* _EXERCISE INSTRUCTIONS_:
Wherever pictures appear in the listing below, leave them out, and copy exactly, and only, everything from the line with "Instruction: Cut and" down to the line with "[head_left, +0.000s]".

* _INPUT DATA_:
=== Section Start ===

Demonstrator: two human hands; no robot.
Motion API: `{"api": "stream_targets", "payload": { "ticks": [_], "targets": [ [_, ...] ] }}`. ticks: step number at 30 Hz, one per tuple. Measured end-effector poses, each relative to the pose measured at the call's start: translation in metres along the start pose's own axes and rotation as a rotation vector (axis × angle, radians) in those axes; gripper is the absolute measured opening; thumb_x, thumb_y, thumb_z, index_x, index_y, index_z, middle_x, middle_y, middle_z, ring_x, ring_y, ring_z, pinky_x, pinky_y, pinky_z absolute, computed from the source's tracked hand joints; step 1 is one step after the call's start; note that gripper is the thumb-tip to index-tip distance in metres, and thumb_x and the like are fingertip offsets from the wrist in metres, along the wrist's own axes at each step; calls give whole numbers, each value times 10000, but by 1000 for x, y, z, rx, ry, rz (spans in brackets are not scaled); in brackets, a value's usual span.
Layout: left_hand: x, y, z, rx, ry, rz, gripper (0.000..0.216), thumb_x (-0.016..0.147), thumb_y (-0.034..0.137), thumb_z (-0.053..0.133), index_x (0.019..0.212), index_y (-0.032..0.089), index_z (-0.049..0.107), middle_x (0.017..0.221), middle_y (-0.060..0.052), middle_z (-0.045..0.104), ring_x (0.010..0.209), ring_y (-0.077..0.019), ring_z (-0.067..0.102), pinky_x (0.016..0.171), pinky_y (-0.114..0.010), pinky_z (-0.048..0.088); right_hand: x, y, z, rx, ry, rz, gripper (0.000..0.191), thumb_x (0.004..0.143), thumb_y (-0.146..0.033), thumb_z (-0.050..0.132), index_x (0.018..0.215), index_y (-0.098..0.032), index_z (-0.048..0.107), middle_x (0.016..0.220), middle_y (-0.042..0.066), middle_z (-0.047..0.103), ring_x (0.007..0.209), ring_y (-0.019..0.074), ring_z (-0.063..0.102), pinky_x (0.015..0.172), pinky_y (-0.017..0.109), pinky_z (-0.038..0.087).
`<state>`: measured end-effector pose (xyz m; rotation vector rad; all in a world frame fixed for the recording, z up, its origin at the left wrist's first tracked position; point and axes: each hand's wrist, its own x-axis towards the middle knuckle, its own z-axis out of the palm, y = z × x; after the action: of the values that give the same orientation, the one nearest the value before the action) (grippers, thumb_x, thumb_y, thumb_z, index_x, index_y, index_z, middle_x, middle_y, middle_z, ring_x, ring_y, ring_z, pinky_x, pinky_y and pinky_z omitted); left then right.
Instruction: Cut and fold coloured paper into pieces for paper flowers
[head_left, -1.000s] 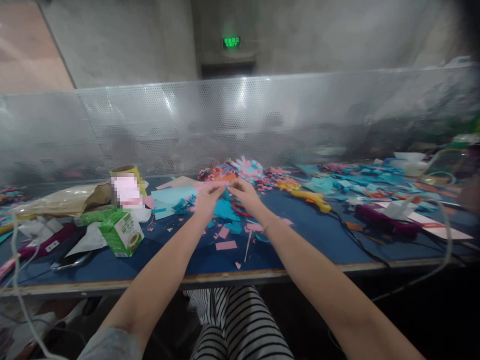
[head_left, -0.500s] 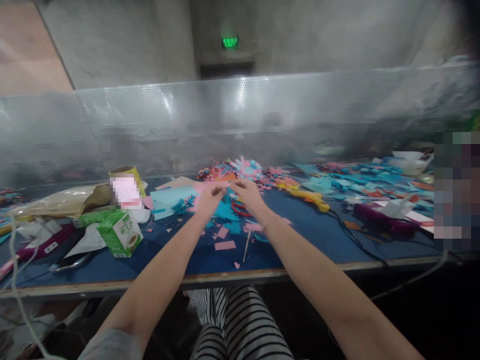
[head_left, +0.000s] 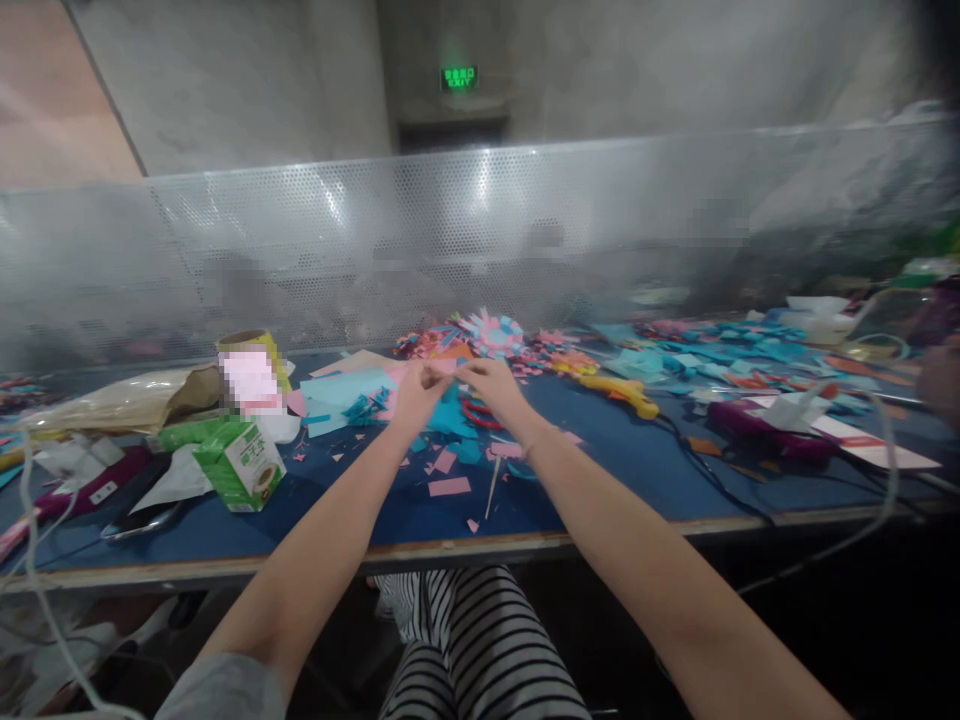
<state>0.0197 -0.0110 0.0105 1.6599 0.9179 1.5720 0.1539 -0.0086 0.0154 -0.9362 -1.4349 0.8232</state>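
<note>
My left hand (head_left: 420,391) and my right hand (head_left: 495,387) meet fingertip to fingertip above the middle of the table, each closed in a pinch. Between them shows a small blue paper piece (head_left: 459,361), mostly covered by the fingers. Under and just beyond the hands lie blue paper scraps (head_left: 454,418) and a red-handled tool (head_left: 480,416), perhaps scissors, partly hidden by my right hand. A pink and light-blue paper flower (head_left: 491,335) rests behind them on a heap of cut paper. Light-blue sheets (head_left: 341,390) spread left of my left hand.
A yellow glue gun (head_left: 622,394) with a black cord lies to the right, near a purple power strip (head_left: 772,430). On the left stand a green carton (head_left: 240,465) and a tape roll (head_left: 255,342). A perforated screen (head_left: 360,240) borders the back. Pink scraps (head_left: 449,487) lie near the front edge.
The fingertips have shifted slightly against each other, and less blue paper shows below them. At the far right, the view of another person has changed. The table items stay put.
</note>
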Motion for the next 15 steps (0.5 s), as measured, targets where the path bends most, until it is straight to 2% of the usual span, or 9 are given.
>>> {"api": "stream_targets", "payload": {
  "ticks": [5, 10, 15],
  "targets": [
    [4, -7, -3, 45, -51, -78, 170, 576, 271, 656, 646, 136, 580, 561, -9, 572, 528, -117, 523, 580, -267, 421, 3, -3, -5, -17, 105, -13, 207, 594, -361, 576, 593, -155, 568, 525, -14, 505, 506, 95, 429, 491, 236, 354],
    [4, -13, -5, 42, -72, -53, 215, 619, 355, 618, 623, 140, 618, 547, -7, 563, 516, -106, 494, 555, -251, 408, 4, 1, -5, -7, 93, -50, 231, 600, -383, 572, 605, -152, 562, 539, -15, 500, 518, 93, 427, 495, 230, 353],
    [5, -15, -6, -16, -7, -47, 211, 589, 358, 644, 605, 149, 617, 527, 5, 544, 526, -103, 484, 552, -238, 411, 6, 7, -2, 110, 26, 0, 263, 601, -416, 580, 629, -154, 563, 620, 2, 544, 612, 109, 493, 548, 227, 394]
  ]
}}
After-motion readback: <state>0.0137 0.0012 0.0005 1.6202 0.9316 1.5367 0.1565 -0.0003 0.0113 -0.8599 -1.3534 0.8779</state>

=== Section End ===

* _ANSWER FOR THE TASK_:
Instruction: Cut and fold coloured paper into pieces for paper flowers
[head_left, -1.000s] 
[head_left, -0.500s] 
[head_left, +0.000s] 

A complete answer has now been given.